EXERCISE DESCRIPTION.
From the line with "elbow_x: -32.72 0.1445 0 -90" through the line with "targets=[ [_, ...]", inclusive, return each line of the data below exactly and leave the rest out.

SOURCE MATERIAL.

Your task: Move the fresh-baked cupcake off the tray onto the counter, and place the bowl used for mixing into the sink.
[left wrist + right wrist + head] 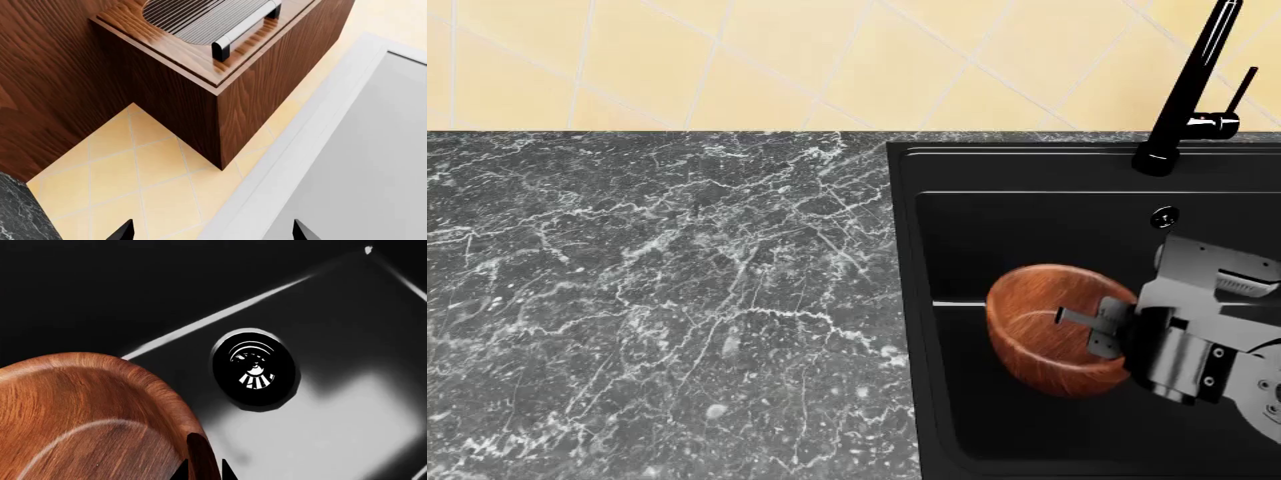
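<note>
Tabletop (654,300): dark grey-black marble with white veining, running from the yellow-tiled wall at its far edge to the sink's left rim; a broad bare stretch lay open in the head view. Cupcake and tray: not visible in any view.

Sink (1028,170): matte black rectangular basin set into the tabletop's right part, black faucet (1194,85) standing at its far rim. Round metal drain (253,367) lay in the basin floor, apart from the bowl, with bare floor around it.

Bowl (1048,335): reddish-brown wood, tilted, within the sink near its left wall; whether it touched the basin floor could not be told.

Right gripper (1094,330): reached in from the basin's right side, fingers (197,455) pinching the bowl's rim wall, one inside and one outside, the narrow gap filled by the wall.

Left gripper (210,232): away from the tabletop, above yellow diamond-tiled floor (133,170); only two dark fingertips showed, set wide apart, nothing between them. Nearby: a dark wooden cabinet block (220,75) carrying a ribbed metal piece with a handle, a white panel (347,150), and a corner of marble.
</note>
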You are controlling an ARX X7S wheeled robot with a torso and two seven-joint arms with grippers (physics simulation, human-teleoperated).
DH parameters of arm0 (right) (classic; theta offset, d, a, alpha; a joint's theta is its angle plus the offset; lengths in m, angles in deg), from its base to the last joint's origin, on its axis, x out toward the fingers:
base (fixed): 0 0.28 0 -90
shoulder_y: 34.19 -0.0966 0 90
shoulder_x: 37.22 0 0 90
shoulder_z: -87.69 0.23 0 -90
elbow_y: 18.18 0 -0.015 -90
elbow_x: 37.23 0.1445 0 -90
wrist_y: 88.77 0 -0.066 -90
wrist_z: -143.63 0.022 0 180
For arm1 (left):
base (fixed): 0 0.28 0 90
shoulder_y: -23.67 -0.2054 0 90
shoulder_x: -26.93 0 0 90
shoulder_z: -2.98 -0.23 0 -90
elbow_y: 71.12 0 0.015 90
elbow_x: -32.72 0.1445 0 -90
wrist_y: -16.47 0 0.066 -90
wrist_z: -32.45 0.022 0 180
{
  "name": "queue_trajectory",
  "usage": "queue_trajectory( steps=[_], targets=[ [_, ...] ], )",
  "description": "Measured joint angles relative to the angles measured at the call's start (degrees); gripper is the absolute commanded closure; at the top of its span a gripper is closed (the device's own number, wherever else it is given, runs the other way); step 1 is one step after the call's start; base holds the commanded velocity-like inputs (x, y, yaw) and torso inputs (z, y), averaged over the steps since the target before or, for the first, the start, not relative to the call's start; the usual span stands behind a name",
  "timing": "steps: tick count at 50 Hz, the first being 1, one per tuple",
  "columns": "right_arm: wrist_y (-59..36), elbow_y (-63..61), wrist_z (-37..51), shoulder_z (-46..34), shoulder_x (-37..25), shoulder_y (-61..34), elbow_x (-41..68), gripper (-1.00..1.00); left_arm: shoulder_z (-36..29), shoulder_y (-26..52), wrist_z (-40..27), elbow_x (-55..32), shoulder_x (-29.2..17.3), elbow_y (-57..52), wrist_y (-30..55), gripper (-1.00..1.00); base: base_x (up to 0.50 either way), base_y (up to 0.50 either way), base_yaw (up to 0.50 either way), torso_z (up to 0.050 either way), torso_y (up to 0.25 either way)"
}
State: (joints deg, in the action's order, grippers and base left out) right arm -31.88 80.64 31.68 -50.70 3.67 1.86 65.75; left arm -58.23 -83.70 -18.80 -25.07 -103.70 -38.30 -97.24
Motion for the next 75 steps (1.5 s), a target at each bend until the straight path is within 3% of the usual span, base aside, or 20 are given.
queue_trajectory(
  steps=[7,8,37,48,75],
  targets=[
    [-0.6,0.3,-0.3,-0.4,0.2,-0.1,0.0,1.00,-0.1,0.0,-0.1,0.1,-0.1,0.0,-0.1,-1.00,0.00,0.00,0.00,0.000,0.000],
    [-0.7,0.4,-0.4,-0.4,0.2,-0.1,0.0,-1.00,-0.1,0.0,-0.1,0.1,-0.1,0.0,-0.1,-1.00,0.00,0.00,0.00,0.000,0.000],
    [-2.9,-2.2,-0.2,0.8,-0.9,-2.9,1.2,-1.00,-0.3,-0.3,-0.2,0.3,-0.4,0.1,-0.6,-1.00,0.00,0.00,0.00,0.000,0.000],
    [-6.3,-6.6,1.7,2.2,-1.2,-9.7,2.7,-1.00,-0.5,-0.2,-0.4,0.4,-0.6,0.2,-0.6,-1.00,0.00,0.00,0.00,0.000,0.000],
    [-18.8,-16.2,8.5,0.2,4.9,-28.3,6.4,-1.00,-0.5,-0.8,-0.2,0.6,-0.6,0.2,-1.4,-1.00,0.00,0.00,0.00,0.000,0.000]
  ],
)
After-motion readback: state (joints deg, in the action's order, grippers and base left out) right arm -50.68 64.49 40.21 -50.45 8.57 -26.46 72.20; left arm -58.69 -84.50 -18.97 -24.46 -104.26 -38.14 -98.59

ANSWER SPACE.
elbow_x: -32.72 0.1445 0 -90
wrist_y: -16.47 0 0.066 -90
wrist_z: -32.45 0.022 0 180
{
  "name": "queue_trajectory",
  "usage": "queue_trajectory( steps=[_], targets=[ [_, ...] ], )",

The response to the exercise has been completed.